Assigned task -> All lines up to and including the one that contains "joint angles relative" are to be transcribed exactly, starting from the first line of the records.

Given data ->

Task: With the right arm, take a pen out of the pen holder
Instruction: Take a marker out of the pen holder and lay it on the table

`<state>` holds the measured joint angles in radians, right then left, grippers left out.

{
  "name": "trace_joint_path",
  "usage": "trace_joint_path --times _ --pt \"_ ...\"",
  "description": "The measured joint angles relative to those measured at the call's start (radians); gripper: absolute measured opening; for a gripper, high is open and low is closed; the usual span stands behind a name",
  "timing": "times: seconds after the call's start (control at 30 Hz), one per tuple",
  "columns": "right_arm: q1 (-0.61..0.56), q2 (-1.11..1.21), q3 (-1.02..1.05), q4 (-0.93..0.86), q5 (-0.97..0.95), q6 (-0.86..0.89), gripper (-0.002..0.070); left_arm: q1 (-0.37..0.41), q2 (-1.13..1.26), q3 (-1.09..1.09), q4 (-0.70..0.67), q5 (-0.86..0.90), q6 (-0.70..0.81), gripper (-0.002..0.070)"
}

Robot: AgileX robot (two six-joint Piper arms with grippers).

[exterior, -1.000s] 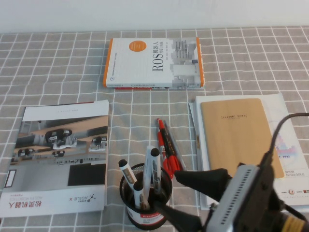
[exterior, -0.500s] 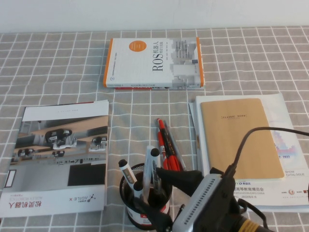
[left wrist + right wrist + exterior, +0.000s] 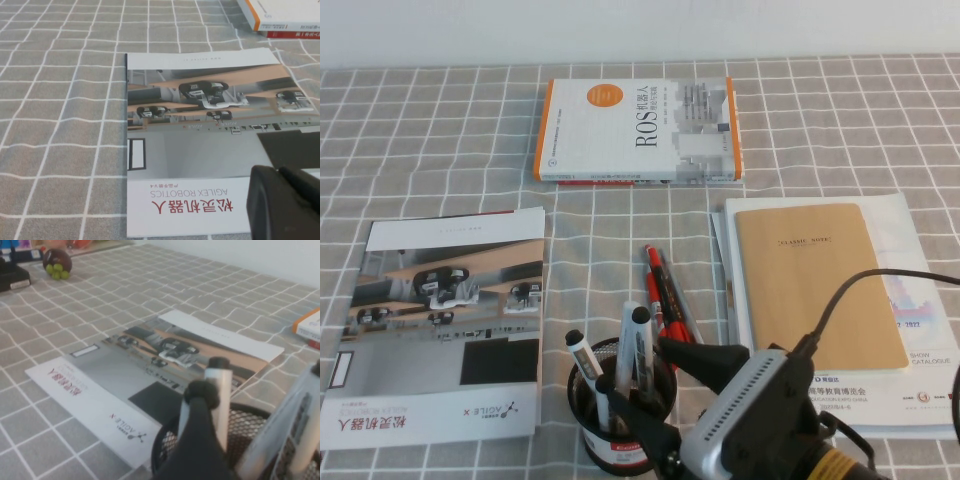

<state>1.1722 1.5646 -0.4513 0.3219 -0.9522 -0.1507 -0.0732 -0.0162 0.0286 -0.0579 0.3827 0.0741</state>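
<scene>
At the table's near edge, the right gripper (image 3: 665,392) has slid left over the pen holder (image 3: 592,430), jaws fully spread and empty, bracketing its upright pens (image 3: 631,350); closing likely comes next. Left gripper (image 3: 286,205) hangs above the brochure (image 3: 200,150).

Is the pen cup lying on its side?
No, the pen holder stands upright, with pens sticking up out of it.

High view looks down across the whole surface (image 3: 620,215); both wrist views sit low, close, seemingly facing the brochure (image 3: 445,330) all three share.
</scene>
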Motion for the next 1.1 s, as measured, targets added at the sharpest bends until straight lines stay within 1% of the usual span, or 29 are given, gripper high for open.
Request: trace_joint_path --times 0.37,0.57,1.0,1.1 --pt "0.0 0.048 -0.031 -0.027 0.0 0.0 0.0451 0.0 0.0 0.0 0.0 0.0 0.0 -0.0003" --pt "0.0 0.048 -0.044 -0.056 0.0 0.045 0.0451 0.0 0.0 0.0 0.0 0.0 0.0 -0.0003" --pt "0.0 0.113 -0.095 -0.054 -0.001 0.045 0.0451 0.0 0.0 0.0 0.0 0.0 0.0 -0.0003" --pt "0.0 0.121 -0.102 -0.054 -0.002 0.048 0.0441 0.0 0.0 0.0 0.0 0.0 0.0 -0.0003"
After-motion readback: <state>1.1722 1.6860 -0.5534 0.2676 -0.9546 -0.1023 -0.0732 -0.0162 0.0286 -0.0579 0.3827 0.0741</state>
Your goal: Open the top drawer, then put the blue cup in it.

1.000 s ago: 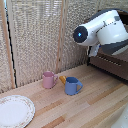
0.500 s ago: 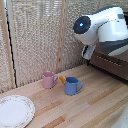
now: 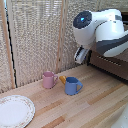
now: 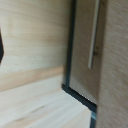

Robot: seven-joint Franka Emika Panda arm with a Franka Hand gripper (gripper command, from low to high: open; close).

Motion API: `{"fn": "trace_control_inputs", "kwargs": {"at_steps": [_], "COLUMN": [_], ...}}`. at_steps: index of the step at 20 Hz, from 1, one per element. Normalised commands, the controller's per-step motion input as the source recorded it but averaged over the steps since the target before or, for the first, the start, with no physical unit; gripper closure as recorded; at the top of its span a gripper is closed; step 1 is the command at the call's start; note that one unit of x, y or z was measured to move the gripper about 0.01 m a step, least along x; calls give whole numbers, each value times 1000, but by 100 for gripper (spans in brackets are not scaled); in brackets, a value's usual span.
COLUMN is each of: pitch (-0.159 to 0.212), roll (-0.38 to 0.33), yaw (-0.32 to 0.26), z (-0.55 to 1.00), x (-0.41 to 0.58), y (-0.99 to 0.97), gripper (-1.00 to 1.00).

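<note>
On the exterior view's left you see a white plate [image 3: 14,111] on the wooden table [image 3: 95,107]; then the pink mug [image 3: 48,79]; the blue cup [image 3: 72,86] stands upright just beside it; at the right, the dark cabinet [image 3: 111,62]; its top drawer [image 4: 84,50] looks shut; the gripper's opening you cannot tell.

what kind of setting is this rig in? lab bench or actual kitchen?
Looks like a staged tabletop made to resemble a home kitchen, though I can't be sure: a light wooden table with a blue cup, a pink mug and a plate, a dark wooden cabinet, and woven blind panels behind.
</note>
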Motion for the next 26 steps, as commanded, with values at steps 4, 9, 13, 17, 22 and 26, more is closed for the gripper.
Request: {"fn": "trace_control_inputs", "kwargs": {"at_steps": [4, 9, 13, 17, 22, 26], "pitch": [130, 181, 202, 206, 236, 223], "roll": [332, 305, 261, 209, 147, 76], "yaw": [-128, -130, -163, -216, -239, -226], "z": [0, 26, 151, 229, 118, 32], "x": [531, 542, 437, 244, 98, 234], "y": [235, 156, 20, -2, -34, -31], "gripper": [-100, -100, -100, -100, -100, -100]}}
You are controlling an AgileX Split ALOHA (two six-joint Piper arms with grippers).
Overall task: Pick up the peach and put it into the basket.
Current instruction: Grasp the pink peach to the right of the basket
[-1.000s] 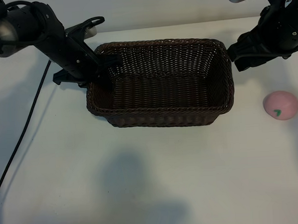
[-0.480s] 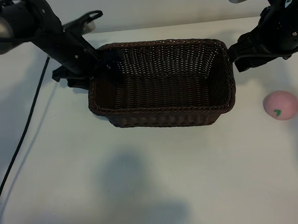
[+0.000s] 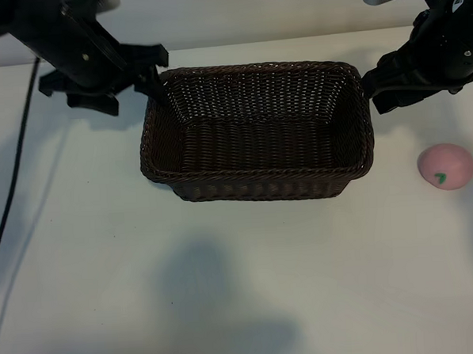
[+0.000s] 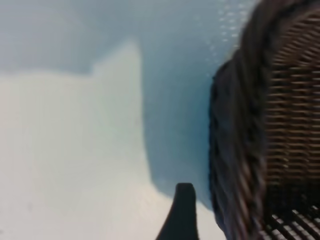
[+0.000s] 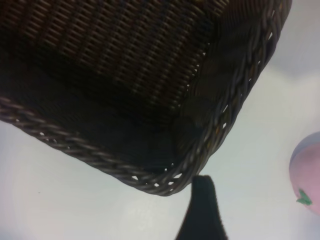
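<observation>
The dark brown wicker basket stands mid-table, with nothing inside it. The pale-pink peach lies on the table to its right, apart from it; the right wrist view catches the peach at its edge. My left gripper hovers open at the basket's far left corner, one finger just outside the braided rim, holding nothing. My right gripper hangs open by the far right corner, its finger just outside the rim, also holding nothing.
A black cable runs down the table's left side. Bare white table lies in front of the basket and around the peach. The table's far edge meets the wall just behind both arms.
My left gripper has opened, let go of the basket's left rim and drawn back toward the far left. The basket shifted slightly. The right arm and the peach have not moved.
</observation>
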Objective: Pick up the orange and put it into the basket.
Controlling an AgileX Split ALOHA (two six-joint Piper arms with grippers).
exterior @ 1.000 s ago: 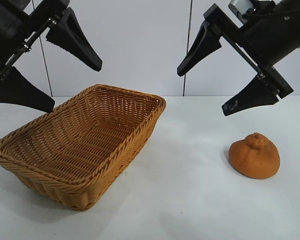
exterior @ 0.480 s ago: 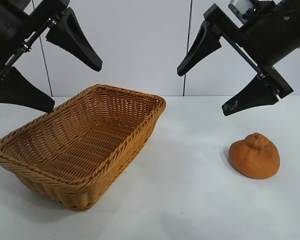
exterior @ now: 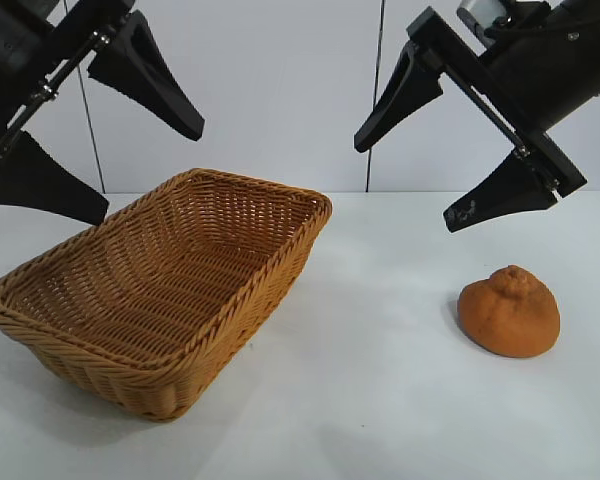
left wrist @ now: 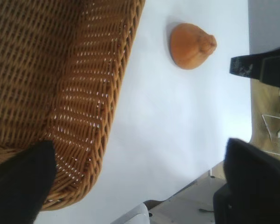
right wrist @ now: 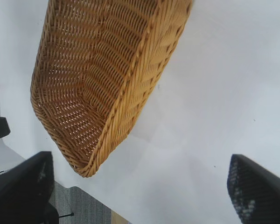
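Orange [exterior: 509,311], basket [exterior: 170,285] unlabelled; right pincer [exterior: 413,176] tip marks perhaps scuffs.

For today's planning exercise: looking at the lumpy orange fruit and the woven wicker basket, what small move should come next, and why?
Probably the right gripper should descend toward the lumpy dull-orange fruit. It hangs open above the fruit, which sits untouched on the white table, apart from the empty tan wicker basket. The left gripper, also open, hovers over the basket, farther away.

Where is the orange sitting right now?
In the exterior view, the lumpy dull orange fruit sits on the white table at right, below the open right gripper, apart from the woven wicker basket.
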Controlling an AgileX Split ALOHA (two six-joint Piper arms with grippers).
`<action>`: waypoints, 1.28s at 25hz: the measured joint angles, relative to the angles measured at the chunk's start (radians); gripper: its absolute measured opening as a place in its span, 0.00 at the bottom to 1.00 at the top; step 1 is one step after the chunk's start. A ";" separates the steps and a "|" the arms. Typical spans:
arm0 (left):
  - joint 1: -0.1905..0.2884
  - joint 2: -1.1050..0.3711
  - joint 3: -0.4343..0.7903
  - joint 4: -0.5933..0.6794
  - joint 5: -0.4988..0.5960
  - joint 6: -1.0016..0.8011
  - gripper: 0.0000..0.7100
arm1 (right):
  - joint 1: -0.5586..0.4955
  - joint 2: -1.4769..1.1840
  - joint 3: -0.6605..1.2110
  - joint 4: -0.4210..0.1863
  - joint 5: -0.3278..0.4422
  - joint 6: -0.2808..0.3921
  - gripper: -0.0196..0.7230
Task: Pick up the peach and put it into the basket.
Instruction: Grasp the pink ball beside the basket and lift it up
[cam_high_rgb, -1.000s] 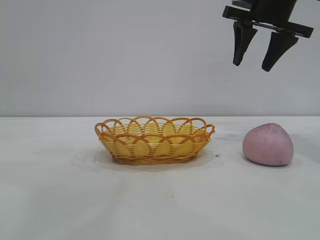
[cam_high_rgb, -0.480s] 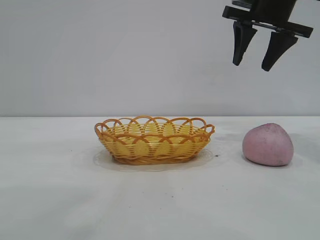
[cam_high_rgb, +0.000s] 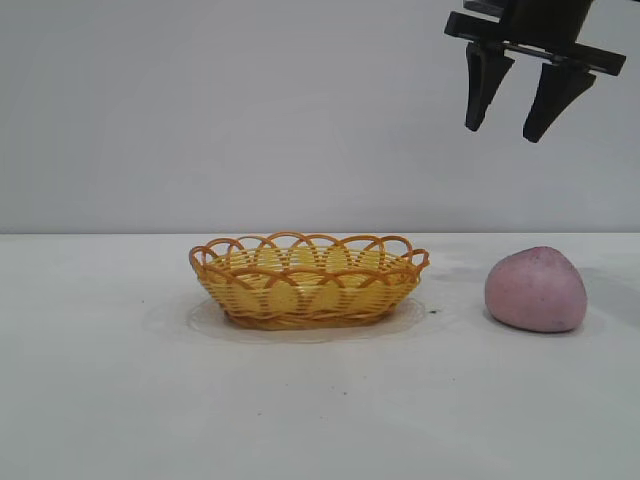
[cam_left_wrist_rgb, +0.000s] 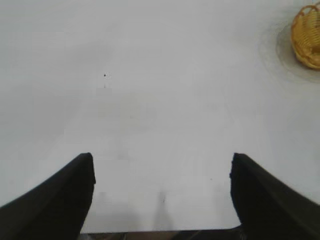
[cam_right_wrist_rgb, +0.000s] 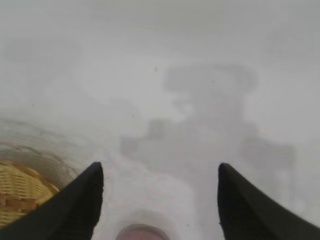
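The dusty pink peach (cam_high_rgb: 536, 289) lies on the white table at the right. The yellow-orange wicker basket (cam_high_rgb: 308, 280) stands to its left, near the middle, with nothing visible inside. My right gripper (cam_high_rgb: 506, 130) hangs open high above the table, a little left of the peach, with nothing between its fingers. In the right wrist view the peach (cam_right_wrist_rgb: 143, 233) shows only as a pink sliver between the open right gripper (cam_right_wrist_rgb: 159, 170), and the basket (cam_right_wrist_rgb: 20, 195) is off to one side. My left gripper (cam_left_wrist_rgb: 162, 162) is open over bare table, with the basket (cam_left_wrist_rgb: 307, 37) far off.
The white table (cam_high_rgb: 100, 400) stretches wide around both objects, with a plain pale wall behind. A faint ring mark surrounds the basket's foot. The right gripper's shadow (cam_right_wrist_rgb: 210, 120) falls on the table surface.
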 joint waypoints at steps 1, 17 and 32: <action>0.000 -0.049 0.017 -0.002 0.002 0.002 0.70 | 0.000 0.000 0.000 0.000 0.000 0.000 0.65; -0.003 -0.262 0.085 -0.006 0.031 0.006 0.70 | 0.000 0.000 0.000 -0.002 -0.002 -0.022 0.65; -0.057 -0.262 0.085 -0.006 0.031 0.006 0.70 | 0.000 0.000 0.000 -0.006 0.053 -0.033 0.65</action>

Exercise solution ->
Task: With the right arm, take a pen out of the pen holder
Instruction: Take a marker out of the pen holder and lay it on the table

`<state>` holds the measured joint angles in radians, right then left, grippers left out.

{
  "name": "trace_joint_path",
  "usage": "trace_joint_path --times _ --pt \"_ ...\"",
  "description": "The measured joint angles relative to those measured at the call's start (radians); gripper: absolute measured opening; for a gripper, high is open and low is closed; the usual span stands behind a name",

Work on this exercise is finished.